**Assignment:**
Would it be possible to write out each entry below exactly, without the pictures?

**Data extract:**
————————
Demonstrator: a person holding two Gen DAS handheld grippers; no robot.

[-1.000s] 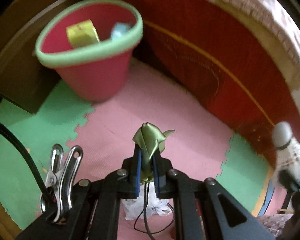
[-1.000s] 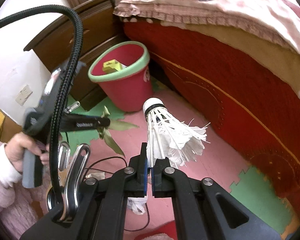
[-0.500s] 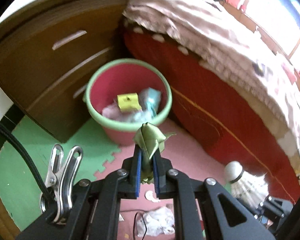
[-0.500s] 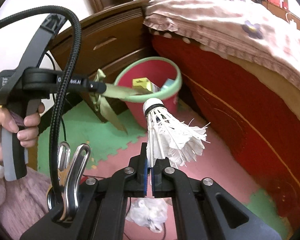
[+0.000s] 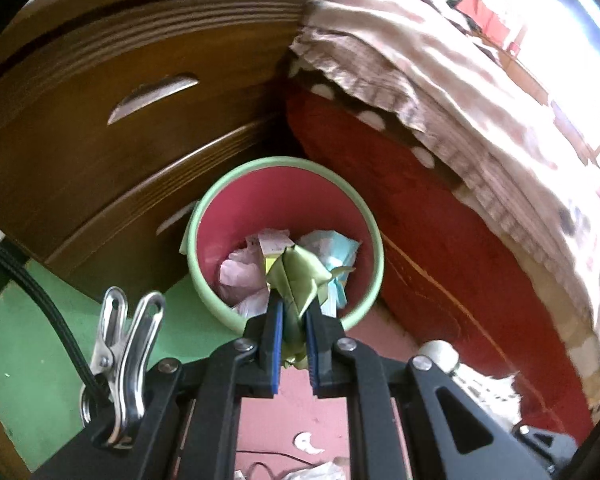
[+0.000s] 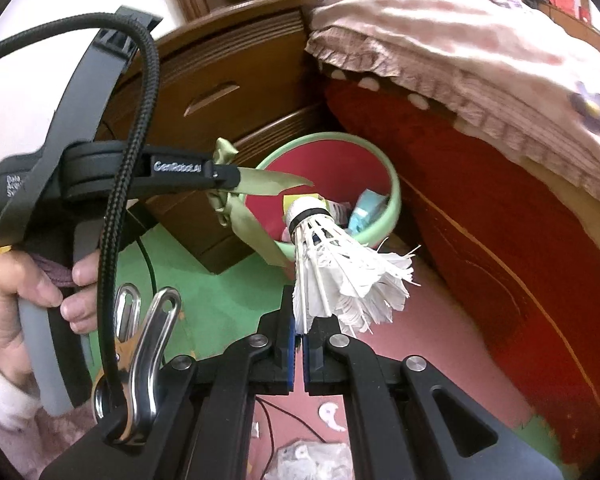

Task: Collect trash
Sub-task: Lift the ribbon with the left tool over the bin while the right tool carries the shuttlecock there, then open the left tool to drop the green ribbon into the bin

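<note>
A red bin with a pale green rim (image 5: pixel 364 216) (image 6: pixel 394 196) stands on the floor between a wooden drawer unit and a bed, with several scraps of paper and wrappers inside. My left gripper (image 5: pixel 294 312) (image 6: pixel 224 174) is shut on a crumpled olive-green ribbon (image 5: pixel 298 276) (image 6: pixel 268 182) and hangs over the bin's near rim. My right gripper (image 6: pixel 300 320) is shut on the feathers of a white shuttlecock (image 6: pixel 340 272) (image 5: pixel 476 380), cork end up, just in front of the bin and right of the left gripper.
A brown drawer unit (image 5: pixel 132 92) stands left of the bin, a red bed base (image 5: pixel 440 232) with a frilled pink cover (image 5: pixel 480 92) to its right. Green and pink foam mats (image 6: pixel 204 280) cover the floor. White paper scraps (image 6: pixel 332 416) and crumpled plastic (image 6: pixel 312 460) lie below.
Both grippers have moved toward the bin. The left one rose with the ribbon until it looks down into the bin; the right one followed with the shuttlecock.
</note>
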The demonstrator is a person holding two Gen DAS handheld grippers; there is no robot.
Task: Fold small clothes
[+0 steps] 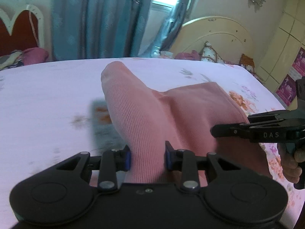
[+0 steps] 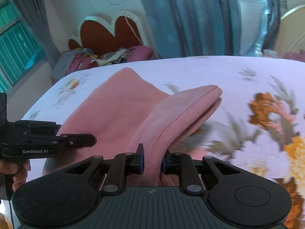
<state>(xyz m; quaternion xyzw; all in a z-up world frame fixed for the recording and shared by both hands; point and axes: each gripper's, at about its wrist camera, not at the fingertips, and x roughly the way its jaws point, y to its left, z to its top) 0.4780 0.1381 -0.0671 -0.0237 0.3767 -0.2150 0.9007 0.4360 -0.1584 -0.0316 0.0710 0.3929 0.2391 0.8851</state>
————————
**Answer section:**
Demonstrator: a person holding two Gen DAS handheld grippers; no robot.

[-1.000s] 
[-1.000s] 
[-0.500s] 
[-0.500s] 
[+0.000s] 
[+0.000s] 

Task: Collect trash
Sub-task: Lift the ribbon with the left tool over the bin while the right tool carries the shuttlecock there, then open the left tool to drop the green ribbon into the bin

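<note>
A red bin with a pale green rim (image 5: pixel 364 216) (image 6: pixel 394 196) stands on the floor between a wooden drawer unit and a bed, with several scraps of paper and wrappers inside. My left gripper (image 5: pixel 294 312) (image 6: pixel 224 174) is shut on a crumpled olive-green ribbon (image 5: pixel 298 276) (image 6: pixel 268 182) and hangs over the bin's near rim. My right gripper (image 6: pixel 300 320) is shut on the feathers of a white shuttlecock (image 6: pixel 340 272) (image 5: pixel 476 380), cork end up, just in front of the bin and right of the left gripper.
A brown drawer unit (image 5: pixel 132 92) stands left of the bin, a red bed base (image 5: pixel 440 232) with a frilled pink cover (image 5: pixel 480 92) to its right. Green and pink foam mats (image 6: pixel 204 280) cover the floor. White paper scraps (image 6: pixel 332 416) and crumpled plastic (image 6: pixel 312 460) lie below.
Both grippers have moved toward the bin. The left one rose with the ribbon until it looks down into the bin; the right one followed with the shuttlecock.
</note>
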The demonstrator is a person holding two Gen DAS handheld grippers; there is no robot.
Task: Fold small clothes
[+0 steps] 
[+0 steps] 
<state>(xyz m; quaternion xyzw; all in a z-up world frame fixed for the recording and shared by both hands; point and axes: each gripper's, at about its wrist camera, not at the fingertips, and x roughly the way its jaws point, y to its left, z to its top) 0.4780 0.1381 -0.0671 -0.0237 0.3767 -0.2150 0.9007 0.4360 -0.1584 -0.0316 0.0710 0.3929 0.2391 0.8851</state>

No additional answer is needed.